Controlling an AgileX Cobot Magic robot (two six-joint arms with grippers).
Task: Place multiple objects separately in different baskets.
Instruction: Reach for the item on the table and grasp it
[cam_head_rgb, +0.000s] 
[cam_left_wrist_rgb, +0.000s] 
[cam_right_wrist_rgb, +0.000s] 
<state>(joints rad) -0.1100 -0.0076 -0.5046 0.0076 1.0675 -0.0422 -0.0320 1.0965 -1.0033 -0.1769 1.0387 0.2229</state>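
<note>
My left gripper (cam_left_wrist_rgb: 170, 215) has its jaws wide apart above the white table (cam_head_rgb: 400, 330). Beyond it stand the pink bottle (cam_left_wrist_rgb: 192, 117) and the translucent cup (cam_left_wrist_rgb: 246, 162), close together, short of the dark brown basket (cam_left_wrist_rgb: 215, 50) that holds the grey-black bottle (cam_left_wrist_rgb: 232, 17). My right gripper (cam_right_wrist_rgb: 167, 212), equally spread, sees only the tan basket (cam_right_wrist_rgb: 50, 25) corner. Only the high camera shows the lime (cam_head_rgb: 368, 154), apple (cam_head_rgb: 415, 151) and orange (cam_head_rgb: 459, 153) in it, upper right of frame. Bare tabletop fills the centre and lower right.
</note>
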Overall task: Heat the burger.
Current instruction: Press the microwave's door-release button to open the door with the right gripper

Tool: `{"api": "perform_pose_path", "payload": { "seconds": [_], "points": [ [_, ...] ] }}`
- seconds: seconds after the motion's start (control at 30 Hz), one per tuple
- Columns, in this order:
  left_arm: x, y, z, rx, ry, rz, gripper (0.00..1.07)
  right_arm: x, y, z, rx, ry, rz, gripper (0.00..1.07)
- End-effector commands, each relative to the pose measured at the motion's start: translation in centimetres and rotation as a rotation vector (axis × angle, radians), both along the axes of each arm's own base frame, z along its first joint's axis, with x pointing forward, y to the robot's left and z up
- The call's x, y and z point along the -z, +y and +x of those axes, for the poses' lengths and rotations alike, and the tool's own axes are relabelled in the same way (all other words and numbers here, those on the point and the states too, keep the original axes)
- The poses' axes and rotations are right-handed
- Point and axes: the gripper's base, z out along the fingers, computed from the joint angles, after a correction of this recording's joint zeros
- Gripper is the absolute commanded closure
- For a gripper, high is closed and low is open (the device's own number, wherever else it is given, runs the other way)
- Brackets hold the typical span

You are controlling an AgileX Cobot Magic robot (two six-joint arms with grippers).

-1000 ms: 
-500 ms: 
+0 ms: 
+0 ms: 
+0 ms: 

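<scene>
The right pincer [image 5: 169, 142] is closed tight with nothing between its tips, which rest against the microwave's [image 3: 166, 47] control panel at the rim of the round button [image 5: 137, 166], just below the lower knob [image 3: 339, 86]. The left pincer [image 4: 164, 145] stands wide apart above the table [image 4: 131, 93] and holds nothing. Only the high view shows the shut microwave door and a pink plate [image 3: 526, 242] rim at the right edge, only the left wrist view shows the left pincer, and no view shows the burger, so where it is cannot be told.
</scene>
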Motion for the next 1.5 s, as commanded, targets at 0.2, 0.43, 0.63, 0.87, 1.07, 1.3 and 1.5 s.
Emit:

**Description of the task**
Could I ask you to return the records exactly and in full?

**Result of the exercise**
Controlling an AgileX Cobot Magic robot (two six-joint arms with grippers).
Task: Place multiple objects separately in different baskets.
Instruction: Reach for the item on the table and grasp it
[cam_head_rgb, +0.000s] 
[cam_left_wrist_rgb, +0.000s] 
[cam_right_wrist_rgb, +0.000s] 
<state>(joints rad) -0.1100 -0.0076 -0.5046 0.0076 1.0675 -0.0422 -0.0320 1.0965 -1.0033 -0.1769 1.0387 0.2229</state>
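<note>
My left gripper (cam_left_wrist_rgb: 170, 215) has its jaws wide apart above the white table (cam_head_rgb: 400, 330). Beyond it stand the pink bottle (cam_left_wrist_rgb: 192, 117) and the translucent cup (cam_left_wrist_rgb: 246, 162), close together, short of the dark brown basket (cam_left_wrist_rgb: 215, 50) that holds the grey-black bottle (cam_left_wrist_rgb: 232, 17). My right gripper (cam_right_wrist_rgb: 167, 212), equally spread, sees only the tan basket (cam_right_wrist_rgb: 50, 25) corner. Only the high camera shows the lime (cam_head_rgb: 368, 154), apple (cam_head_rgb: 415, 151) and orange (cam_head_rgb: 459, 153) in it, upper right of frame. Bare tabletop fills the centre and lower right.
</note>
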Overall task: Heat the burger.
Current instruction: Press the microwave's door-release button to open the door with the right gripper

Tool: `{"api": "perform_pose_path", "payload": { "seconds": [_], "points": [ [_, ...] ] }}`
- seconds: seconds after the motion's start (control at 30 Hz), one per tuple
- Columns, in this order:
  left_arm: x, y, z, rx, ry, rz, gripper (0.00..1.07)
  right_arm: x, y, z, rx, ry, rz, gripper (0.00..1.07)
- End-effector commands, each relative to the pose measured at the motion's start: translation in centimetres and rotation as a rotation vector (axis × angle, radians), both along the axes of each arm's own base frame, z along its first joint's axis, with x pointing forward, y to the robot's left and z up
- The call's x, y and z point along the -z, +y and +x of those axes, for the poses' lengths and rotations alike, and the tool's own axes are relabelled in the same way (all other words and numbers here, those on the point and the states too, keep the original axes)
- The poses' axes and rotations are right-handed
- Point and axes: the gripper's base, z out along the fingers, computed from the joint angles, after a correction of this recording's joint zeros
- Gripper is the absolute commanded closure
- For a gripper, high is closed and low is open (the device's own number, wherever else it is given, runs the other way)
- Brackets hold the typical span

You are controlling an AgileX Cobot Magic robot (two six-joint arms with grippers).

-1000 ms: 
-500 ms: 
+0 ms: 
+0 ms: 
+0 ms: 

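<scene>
The right pincer [image 5: 169, 142] is closed tight with nothing between its tips, which rest against the microwave's [image 3: 166, 47] control panel at the rim of the round button [image 5: 137, 166], just below the lower knob [image 3: 339, 86]. The left pincer [image 4: 164, 145] stands wide apart above the table [image 4: 131, 93] and holds nothing. Only the high view shows the shut microwave door and a pink plate [image 3: 526, 242] rim at the right edge, only the left wrist view shows the left pincer, and no view shows the burger, so where it is cannot be told.
</scene>
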Motion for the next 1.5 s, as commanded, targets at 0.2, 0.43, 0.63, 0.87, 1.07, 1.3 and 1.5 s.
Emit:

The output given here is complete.